**About this task**
Go through the entries below and copy every line that holds the word "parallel".

Extracted data entries:
──────────
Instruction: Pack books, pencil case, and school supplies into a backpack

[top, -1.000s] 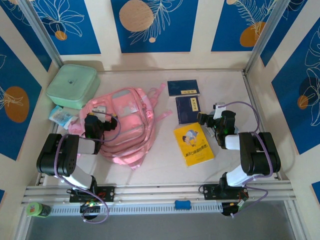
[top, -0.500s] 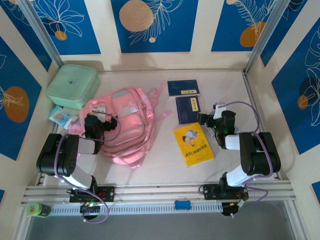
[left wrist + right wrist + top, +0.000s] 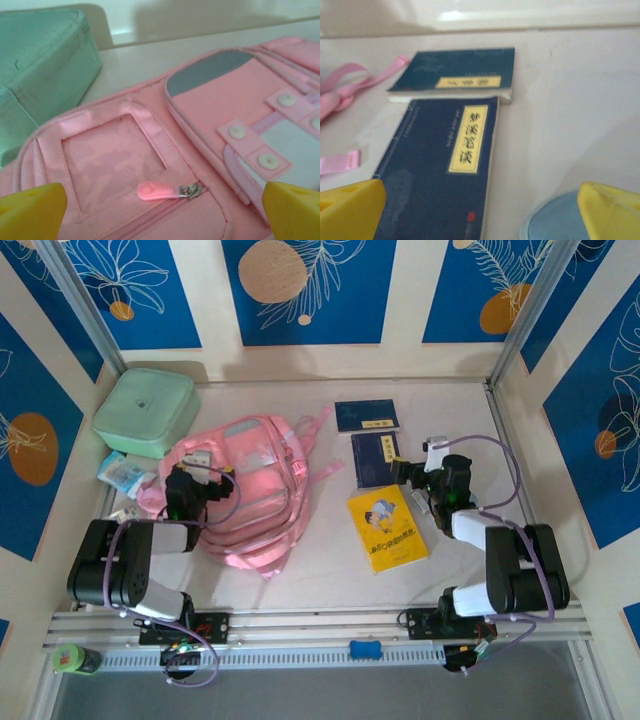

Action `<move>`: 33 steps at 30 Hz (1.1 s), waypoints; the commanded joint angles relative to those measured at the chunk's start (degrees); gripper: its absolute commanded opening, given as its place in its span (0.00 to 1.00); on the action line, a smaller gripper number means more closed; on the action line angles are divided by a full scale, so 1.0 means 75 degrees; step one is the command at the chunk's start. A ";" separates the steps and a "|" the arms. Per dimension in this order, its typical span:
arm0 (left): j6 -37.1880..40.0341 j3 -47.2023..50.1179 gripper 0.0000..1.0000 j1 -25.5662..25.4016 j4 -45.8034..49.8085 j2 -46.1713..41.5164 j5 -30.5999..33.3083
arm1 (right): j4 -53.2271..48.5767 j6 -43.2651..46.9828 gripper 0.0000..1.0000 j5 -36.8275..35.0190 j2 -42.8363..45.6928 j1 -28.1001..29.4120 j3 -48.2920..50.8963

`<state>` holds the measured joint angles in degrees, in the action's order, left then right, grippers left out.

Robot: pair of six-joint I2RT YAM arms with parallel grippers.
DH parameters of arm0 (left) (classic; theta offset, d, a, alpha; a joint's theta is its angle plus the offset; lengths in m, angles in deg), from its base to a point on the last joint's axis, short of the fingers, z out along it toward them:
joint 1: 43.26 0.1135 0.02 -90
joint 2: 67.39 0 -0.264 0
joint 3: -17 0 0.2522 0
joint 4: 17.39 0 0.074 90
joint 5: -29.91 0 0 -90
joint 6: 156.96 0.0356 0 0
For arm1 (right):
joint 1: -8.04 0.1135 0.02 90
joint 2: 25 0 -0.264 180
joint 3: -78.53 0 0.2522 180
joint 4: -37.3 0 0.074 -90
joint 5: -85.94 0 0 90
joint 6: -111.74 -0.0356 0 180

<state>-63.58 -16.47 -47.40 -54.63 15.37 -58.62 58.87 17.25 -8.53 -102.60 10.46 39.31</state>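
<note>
The pink backpack [image 3: 245, 485] lies flat left of centre, its closed zip and pink zipper pull [image 3: 157, 190] facing up. My left gripper [image 3: 188, 486] hovers low over the backpack's [image 3: 225, 100] left side, open, the pull between its yellow fingertips [image 3: 30, 210]. Two navy books [image 3: 366, 416] [image 3: 376, 458] and a yellow book [image 3: 387, 527] lie to the right. My right gripper [image 3: 405, 472] is open beside the nearer navy book [image 3: 440, 170], with the farther navy book [image 3: 455, 75] beyond. Whether the mint-green case [image 3: 146, 412] is the pencil case I cannot tell.
The mint-green case [image 3: 45, 65] sits at the back left, close to the backpack. A pale blue packet [image 3: 125, 472] lies between it and the left arm. A pale blue rounded thing [image 3: 555, 220] shows by the right fingertip. Walls close in on three sides.
Both arms have shifted slightly, their elbows dropping toward the near edge. The right gripper has edged a little farther back along the navy book. Both grippers stay open.
</note>
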 commanded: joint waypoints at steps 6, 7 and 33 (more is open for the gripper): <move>-0.0587 -0.0657 0.99 -0.0007 0.2507 -0.1683 -0.0340 | -0.2338 -0.0807 0.99 -0.0116 0.1489 -0.0115 -0.0873; -0.0707 -0.0762 1.00 -0.0007 0.2750 -0.1821 -0.0405 | -0.2715 -0.1165 0.99 -0.0197 0.1593 -0.0128 -0.1049; -0.4845 -0.1824 1.00 -0.0878 0.8244 -0.4393 -0.1022 | -0.8147 -0.4432 0.99 0.1948 0.1031 0.1270 -0.3232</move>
<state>-96.48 -30.78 -51.82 -0.77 -15.36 -65.70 1.54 -13.70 0.45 -92.63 15.94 16.82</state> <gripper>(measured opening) 0.994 0.991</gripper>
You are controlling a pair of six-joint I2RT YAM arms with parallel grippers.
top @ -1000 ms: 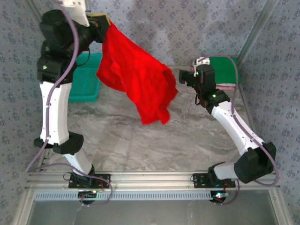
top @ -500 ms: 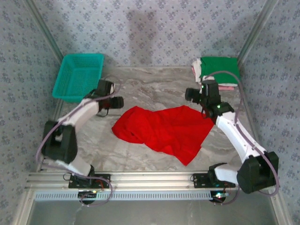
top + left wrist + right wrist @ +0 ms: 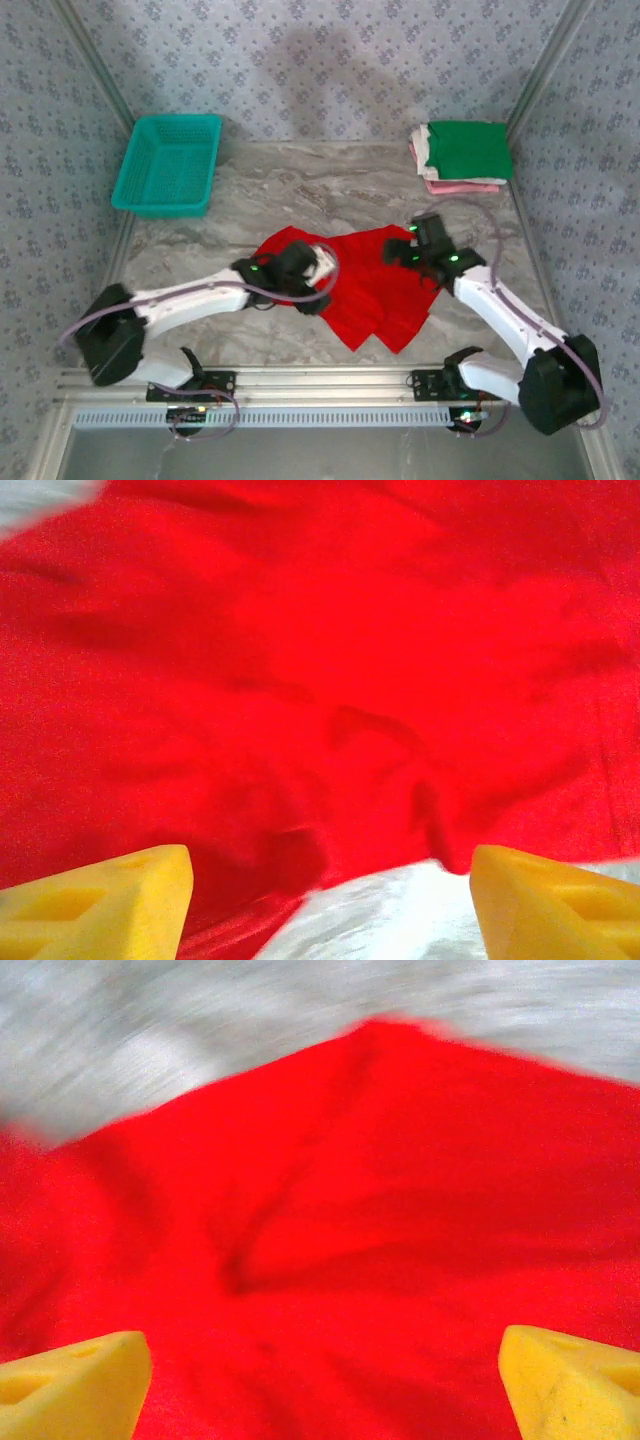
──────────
**Response to the exercise**
Robot: pair of six-joint I2RT YAM arms with parallel grippers.
You are controlling a pair of six-joint I2RT YAM arms with parallel grippers.

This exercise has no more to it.